____ SOURCE MATERIAL

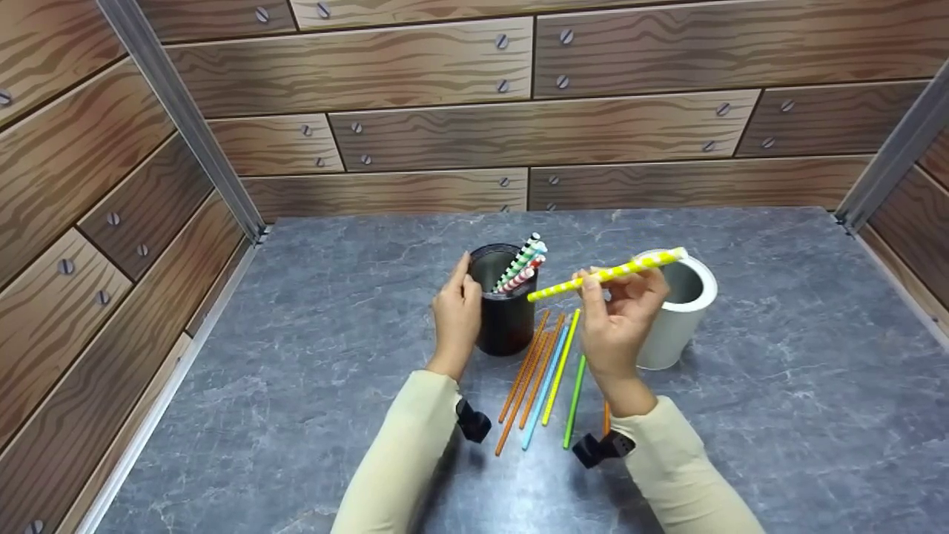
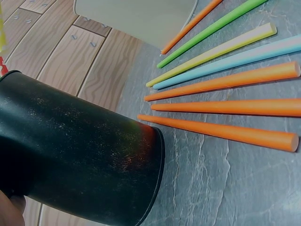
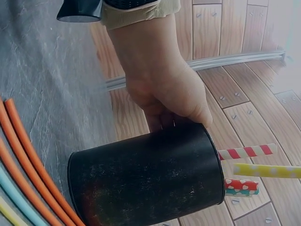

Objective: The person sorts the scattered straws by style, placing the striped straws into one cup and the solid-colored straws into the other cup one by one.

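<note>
My left hand (image 1: 456, 319) holds the black cup (image 1: 508, 330) by its left side, fingers about the wall near the rim; the right wrist view shows this grip too. Several patterned paper straws (image 1: 517, 278) lean inside the cup, among them striped ones and a red one. Pinched between thumb and fingers of my right hand (image 1: 621, 322) is a yellow paper straw (image 1: 639, 264) with white dots. It slants above the table, its lower left end close to the cup's right rim. In the right wrist view the yellow straw (image 3: 268, 171) appears beyond the cup's mouth.
On the grey marbled table (image 1: 311, 356), several orange straws (image 1: 513, 404), a light blue straw (image 1: 545, 389), a yellow straw (image 1: 561, 367) and a green straw (image 1: 574, 404) lie between the arms. A white container (image 1: 665, 341) stands behind the right hand. Wood-patterned walls enclose the table.
</note>
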`<state>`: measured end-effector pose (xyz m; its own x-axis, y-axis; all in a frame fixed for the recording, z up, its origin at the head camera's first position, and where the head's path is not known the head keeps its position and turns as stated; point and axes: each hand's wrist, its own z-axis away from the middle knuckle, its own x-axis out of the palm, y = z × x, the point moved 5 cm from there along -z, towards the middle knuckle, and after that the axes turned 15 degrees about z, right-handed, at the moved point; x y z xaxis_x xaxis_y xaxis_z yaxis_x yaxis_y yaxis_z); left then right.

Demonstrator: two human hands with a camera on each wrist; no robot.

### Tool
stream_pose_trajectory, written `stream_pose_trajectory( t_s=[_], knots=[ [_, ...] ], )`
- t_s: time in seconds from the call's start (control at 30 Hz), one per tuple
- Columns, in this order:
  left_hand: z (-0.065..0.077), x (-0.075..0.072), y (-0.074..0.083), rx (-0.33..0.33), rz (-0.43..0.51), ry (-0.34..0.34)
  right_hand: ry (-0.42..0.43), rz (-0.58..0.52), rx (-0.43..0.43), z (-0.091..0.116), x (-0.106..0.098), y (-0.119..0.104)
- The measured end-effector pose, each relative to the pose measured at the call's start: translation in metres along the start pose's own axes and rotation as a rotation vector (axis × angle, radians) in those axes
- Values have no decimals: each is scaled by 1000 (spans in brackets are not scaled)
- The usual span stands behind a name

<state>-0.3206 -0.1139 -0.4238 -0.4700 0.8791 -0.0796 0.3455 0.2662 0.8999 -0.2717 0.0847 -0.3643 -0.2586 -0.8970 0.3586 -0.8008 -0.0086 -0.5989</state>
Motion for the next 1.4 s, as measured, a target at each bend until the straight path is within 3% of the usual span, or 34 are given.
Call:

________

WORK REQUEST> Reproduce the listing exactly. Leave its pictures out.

OUTPUT FOR THIS TASK>
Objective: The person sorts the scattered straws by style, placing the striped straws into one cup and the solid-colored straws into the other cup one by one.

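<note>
My left hand (image 1: 456, 319) holds the black cup (image 1: 508, 330) by its left side, fingers about the wall near the rim; the right wrist view shows this grip too. Several patterned paper straws (image 1: 517, 278) lean inside the cup, among them striped ones and a red one. Pinched between thumb and fingers of my right hand (image 1: 621, 322) is a yellow paper straw (image 1: 639, 264) with white dots. It slants above the table, its lower left end close to the cup's right rim. In the right wrist view the yellow straw (image 3: 268, 171) appears beyond the cup's mouth.
On the grey marbled table (image 1: 311, 356), several orange straws (image 1: 513, 404), a light blue straw (image 1: 545, 389), a yellow straw (image 1: 561, 367) and a green straw (image 1: 574, 404) lie between the arms. A white container (image 1: 665, 341) stands behind the right hand. Wood-patterned walls enclose the table.
</note>
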`<state>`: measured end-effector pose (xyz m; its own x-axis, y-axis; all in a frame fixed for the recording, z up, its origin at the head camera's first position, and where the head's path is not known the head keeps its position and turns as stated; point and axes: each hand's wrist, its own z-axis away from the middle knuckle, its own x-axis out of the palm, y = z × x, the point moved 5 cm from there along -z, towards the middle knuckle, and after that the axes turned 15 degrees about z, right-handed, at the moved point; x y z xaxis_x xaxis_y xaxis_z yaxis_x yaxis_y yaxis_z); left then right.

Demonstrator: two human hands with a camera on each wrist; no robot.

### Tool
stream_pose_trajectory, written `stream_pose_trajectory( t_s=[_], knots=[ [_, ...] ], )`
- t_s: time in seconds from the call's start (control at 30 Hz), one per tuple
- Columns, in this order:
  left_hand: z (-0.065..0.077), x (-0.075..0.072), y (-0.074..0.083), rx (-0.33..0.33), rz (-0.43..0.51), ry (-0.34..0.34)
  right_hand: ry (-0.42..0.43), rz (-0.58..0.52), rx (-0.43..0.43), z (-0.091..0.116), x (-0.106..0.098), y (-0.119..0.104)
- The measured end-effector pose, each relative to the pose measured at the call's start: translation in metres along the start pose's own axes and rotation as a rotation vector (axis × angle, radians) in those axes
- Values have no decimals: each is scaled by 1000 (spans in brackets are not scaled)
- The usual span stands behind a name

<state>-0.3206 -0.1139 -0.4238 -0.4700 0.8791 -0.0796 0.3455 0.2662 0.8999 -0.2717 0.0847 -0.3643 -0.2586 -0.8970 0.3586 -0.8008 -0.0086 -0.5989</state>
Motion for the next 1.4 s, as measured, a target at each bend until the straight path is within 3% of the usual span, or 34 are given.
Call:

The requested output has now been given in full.